Re: ADD COLUMN ts tsvector GENERATED too slow

From: Florents Tselai <florents(dot)tselai(at)gmail(dot)com>
To: Florents Tselai <florents(dot)tselai(at)gmail(dot)com>
Cc: Francisco Olarte <folarte(at)peoplecall(dot)com>, Peter Eisentraut <peter(dot)eisentraut(at)enterprisedb(dot)com>, pgsql-general <pgsql-general(at)lists(dot)postgresql(dot)org>
Subject: Re: ADD COLUMN ts tsvector GENERATED too slow
Date: 2022-07-06 10:43:47
Message-ID: D8E9BE00-14C4-4964-8DB5-D91A3FDA9456@gmail.com
Views: Raw Message | Whole Thread | Download mbox | Resend email
Thread:
Lists: pgsql-general

> On 6 Jul 2022, at 1:35 PM, Florents Tselai <florents(dot)tselai(at)gmail(dot)com> wrote:
>
>
>
>> On 6 Jul 2022, at 1:11 PM, Francisco Olarte <folarte(at)peoplecall(dot)com> wrote:
>>
>> On Wed, 6 Jul 2022 at 11:55, Florents Tselai <florents(dot)tselai(at)gmail(dot)com> wrote:
>>> Also, fwiw looking at top the CPU% and MEM% activity, looks like it does data crunching work.
>> ...
>>>>> On 06.07.22 10:42, Florents Tselai wrote:
>>>>>> I have a beefy server (40+ worker processes , 40GB+ shared buffers) and a table holding (key text, text text,) of around 50M rows.
>>>>>> These are text fields extracted from 4-5 page pdfs each.
>>
>> How big is yout table? from your query it seems you expect more than
>> 1M-1 ( left... ), but if you have very big text columns it may be
>> spending a lot of time fully decompressing / reading them ( I'm not
>> sure if it left(..) on toasted values is optimized to stop after
>> reading enough ).

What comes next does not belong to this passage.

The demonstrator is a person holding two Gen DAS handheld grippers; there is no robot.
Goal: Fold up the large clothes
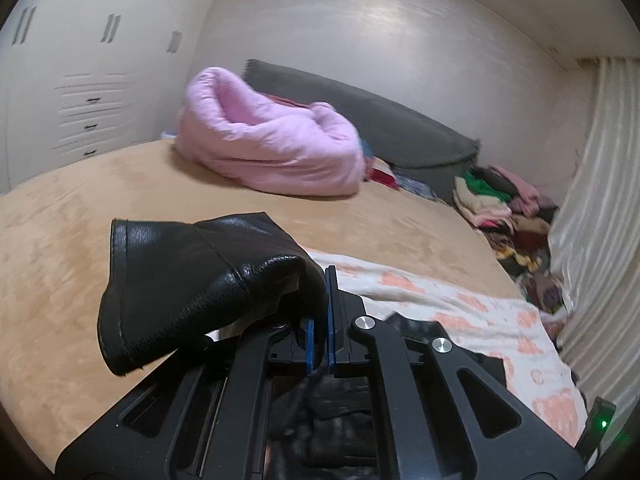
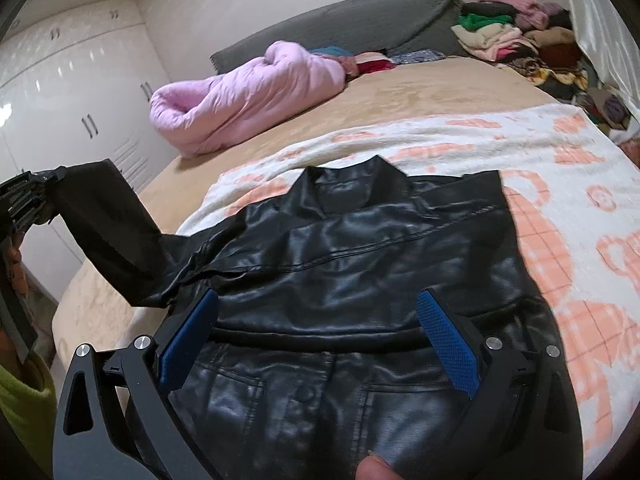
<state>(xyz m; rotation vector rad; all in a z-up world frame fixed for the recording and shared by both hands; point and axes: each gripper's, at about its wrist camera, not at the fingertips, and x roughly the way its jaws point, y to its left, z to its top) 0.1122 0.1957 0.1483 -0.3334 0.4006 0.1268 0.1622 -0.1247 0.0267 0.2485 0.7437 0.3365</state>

Also, it has to rewrite a lot of data to insert the
>> columns, it it takes some ms per row which I would not discard 50M
>> rows * 1 ms / row = 50ksecs = 500k secs ~=13.9 hours per ms-row, so at
>> 2 ms ( which may be right for reading a big row, calculating the
>> vector and writing an even bigger row ) it would take more than a day
>> to finish, which I would not discard given you are asking for a heavy
>> thing.
>
> 50M+ rows and iirc pg_relation_size was north of 80GB or so.
>
>>
>> If you have stopped it I would try doing a 1000 row sample in a copied
>
> Haven’t stopped it as I’m not convinced there’s an alternative to just waiting
> For it to complete :/
>
>> table to get an speed idea. Otherwise, with this query, I would
>> normally monitor disk usage of disk files as an indication of

Actually, I monitored my disk usage and it was **definitely** working as
It had already eaten up an additional 30% of my disk capacity.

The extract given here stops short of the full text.